What we must do is be discerning: to know who is truly evil, who is truly worth fighting, who is truly trying to cause pain and suffering in the world.

I think we’ll find that group is smaller than we imagine.

And for everyone else, we must show empathy.  We most bring our personal strength to the fore.  We must be internally brave and externally thoughtful and judicious in our words and actions.

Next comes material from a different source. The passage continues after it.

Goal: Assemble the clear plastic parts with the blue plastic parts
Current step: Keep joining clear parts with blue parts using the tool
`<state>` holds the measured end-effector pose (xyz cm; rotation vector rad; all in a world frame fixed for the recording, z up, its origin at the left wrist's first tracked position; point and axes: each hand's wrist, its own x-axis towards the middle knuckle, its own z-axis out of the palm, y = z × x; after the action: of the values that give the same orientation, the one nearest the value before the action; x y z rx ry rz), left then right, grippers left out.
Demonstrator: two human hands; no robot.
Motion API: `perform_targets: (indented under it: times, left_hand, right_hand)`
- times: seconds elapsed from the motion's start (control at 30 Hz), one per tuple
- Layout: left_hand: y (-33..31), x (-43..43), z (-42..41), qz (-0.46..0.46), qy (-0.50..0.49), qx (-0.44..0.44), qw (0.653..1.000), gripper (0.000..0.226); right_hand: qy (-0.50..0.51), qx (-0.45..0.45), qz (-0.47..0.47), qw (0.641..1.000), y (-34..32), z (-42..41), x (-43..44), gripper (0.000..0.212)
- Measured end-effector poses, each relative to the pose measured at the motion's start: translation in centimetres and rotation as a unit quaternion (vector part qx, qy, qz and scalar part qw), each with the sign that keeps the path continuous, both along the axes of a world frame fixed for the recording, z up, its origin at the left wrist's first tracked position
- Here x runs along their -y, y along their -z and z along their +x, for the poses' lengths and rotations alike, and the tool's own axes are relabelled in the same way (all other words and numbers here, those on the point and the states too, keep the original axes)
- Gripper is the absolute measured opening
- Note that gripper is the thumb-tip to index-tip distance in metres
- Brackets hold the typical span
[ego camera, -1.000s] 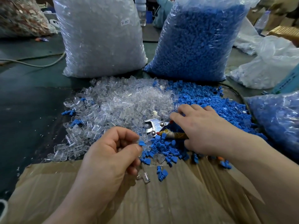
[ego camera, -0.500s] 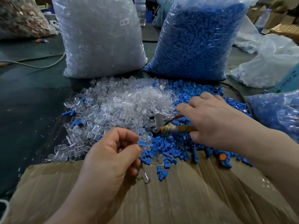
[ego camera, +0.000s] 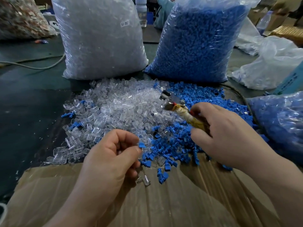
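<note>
Head view.

Left hand (ego camera: 113,154): low centre, above the cardboard sheet (ego camera: 172,203); fingers curled in, thumb and forefinger pinching one blue part (ego camera: 142,145) at the near edge of the piles. Something clear seemed to sit inside the curled fingers; too blurred to tell what.

Right hand (ego camera: 229,133): right of centre, closed around the tape-wrapped handle of the pliers (ego camera: 188,115); metal head tilted up and to the left, raised above the spot where the two piles met.

Pile of clear parts (ego camera: 118,108): loose on the dark counter (ego camera: 24,104), left and centre, a few blue pieces scattered in it.

Pile of blue parts (ego camera: 206,97): touching the clear pile on its right, spilling onto the near cardboard.

Single clear part (ego camera: 146,180): on the cardboard, just beside the left hand.

Bag of clear parts (ego camera: 100,38): upright behind the clear pile, small white label near the top.

Bag of blue parts (ego camera: 196,40): upright behind the blue pile, beside the first bag.

Second blue bag (ego camera: 282,122): far right, partly cut off.

White cable (ego camera: 32,66): on the counter, far left.
</note>
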<state>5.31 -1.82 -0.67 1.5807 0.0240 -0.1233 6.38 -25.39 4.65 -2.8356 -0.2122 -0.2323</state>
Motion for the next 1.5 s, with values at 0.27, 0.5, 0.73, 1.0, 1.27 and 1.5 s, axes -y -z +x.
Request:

Because what the pundits, hate-mongers, and other want us to think is this: those who disagree with you are bad people.  And so whatever method of attacking them is then justified. The anger, the hate, the lack of empathy is all justified because those who disagree are simply in the way.  In other words, the ends justify the means. 

But what we must all learn, what we must all accept inside of ourselves is this: the means (how we speak, how we think, how we act) are the ends.